What is Unity Catalog and Why is it a Game Changer?

Data Governance

Date : 09/19/2023

Data Governance

Date : 09/19/2023

What is Unity Catalog and Why is it a Game Changer?

Delve into Unity Catalog's role in overcoming data governance challenges. Discover its security model, catalog organization, and roles for asset management.

Maulik Divakar Dixit

AUTHOR - FOLLOW
Maulik Divakar Dixit
Director, Data Engineering,
Databricks Champion
Databricks MVP

About Unity Catalog

Like the blog

Table of contents

What is Unity Catalog and Why is it a Game Changer?

Now this is Significant for Two Reasons
Summarizing Unity Catalog

Like the blog

Table of contents

What is Unity Catalog and Why is it a Game Changer?

Now this is Significant for Two Reasons
Summarizing Unity Catalog

About Unity Catalog

Previous to Unity Catalog, Databricks workspaces each had their own Hive metastore where the metadata was stored and accessible only from within the workspace. The objects in the workspace were constrained to that workspace.
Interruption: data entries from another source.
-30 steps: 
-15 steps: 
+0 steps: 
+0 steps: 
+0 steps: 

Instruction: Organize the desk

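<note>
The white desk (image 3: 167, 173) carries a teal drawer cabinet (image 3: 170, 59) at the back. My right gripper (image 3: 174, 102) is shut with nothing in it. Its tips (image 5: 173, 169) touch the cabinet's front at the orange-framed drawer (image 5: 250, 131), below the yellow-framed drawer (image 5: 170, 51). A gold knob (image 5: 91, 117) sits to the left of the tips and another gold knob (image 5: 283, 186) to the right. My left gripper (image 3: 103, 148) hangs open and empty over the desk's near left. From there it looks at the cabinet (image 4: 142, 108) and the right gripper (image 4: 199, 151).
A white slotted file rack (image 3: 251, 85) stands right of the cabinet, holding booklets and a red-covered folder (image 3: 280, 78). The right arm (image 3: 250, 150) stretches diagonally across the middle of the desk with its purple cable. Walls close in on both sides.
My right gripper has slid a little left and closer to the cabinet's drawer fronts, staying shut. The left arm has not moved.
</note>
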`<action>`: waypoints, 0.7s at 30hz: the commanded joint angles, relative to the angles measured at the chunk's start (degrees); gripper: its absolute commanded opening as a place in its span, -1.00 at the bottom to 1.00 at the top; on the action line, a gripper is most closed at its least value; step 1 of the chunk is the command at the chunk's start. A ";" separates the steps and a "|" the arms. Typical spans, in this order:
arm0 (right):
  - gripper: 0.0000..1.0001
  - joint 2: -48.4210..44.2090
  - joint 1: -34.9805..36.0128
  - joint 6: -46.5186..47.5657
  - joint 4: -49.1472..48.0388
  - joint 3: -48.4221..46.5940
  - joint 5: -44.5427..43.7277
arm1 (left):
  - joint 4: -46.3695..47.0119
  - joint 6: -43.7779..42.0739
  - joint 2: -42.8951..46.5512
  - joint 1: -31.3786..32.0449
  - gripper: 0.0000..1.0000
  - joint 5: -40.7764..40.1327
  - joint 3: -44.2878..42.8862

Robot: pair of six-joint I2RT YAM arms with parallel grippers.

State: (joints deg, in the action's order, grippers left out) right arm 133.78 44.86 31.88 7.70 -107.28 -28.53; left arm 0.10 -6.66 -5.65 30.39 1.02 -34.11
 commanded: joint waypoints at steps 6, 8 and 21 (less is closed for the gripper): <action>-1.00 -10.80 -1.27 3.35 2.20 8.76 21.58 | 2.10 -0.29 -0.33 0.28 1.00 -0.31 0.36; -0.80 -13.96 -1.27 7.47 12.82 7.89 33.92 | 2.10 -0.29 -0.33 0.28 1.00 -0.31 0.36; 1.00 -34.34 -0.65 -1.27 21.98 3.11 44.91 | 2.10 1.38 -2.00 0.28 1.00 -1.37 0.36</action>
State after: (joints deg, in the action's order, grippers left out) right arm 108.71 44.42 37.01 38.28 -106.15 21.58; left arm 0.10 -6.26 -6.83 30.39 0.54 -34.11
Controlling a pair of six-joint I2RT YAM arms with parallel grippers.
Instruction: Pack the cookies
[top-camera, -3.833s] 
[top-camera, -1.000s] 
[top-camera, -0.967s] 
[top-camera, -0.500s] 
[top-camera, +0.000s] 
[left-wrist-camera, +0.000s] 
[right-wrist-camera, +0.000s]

One can argue that we can create external tables in each of the Databricks workspaces that point to common data in the datalake. Although the approach works, there still is a need to know where the data exists in a datalake (the exact path) and create an external table in the local metastore to make it available in the workspace. Further ACLs on objects defined at workspace level are restricted to that workspace object only and cannot be managed centrally

Let’s understand this with a practical example. Typically, we have different functions and divisions within an organization. Let’s use Marketing and Supply Chain as an example. Each of them has its own workspace so different teams can work and there is a separation of development and deployment and objects between the functions. Possibly both have their own datalake accounts as well.

Both these functions need internal sales data to derive business-specific KPIs. If the Marketing function has built pipelines to pull data from the source and cleanse it, the Supply chain function may not know that such an object exists and even if it does there are additional complications of creating a mount point to the Marketing datalake and giving the right level of access through ACLs. This is a challenge.

Databricks Unity Catalog enables the creation of a centralized metastore where objects are stored and accessible across all workspaces that are attached to this centralized metastore solution.

Databricks Unity Catalog

The methods to access objects in Unity Catalog are different as well. Before Unity Catalog, there was a two-level structure of database and object name to access data.

However, with Unity Catalog we have 3 levels to access the object i.e., catalog, database and objects, creating a path not only for easier access but additional governance capability.

databricks object hierarchy

Today’s capability allows users to create a catalog by division/function and organize objects within it by creating multiple databases under it.

Additionally, assuming there is browse access on all objects (use catalog/use schema) users are able to see all objects without having access to the data.

Great. So now we know what Unity Catalog capabilities are, but how can we make our workspaces (new and existing) attach to Unity Catalog? Databricks has delivered a new solution to centralize users, groups, and service principals, attaching the workspaces to the Unity Catalog and assigning access to the workspace through the account console.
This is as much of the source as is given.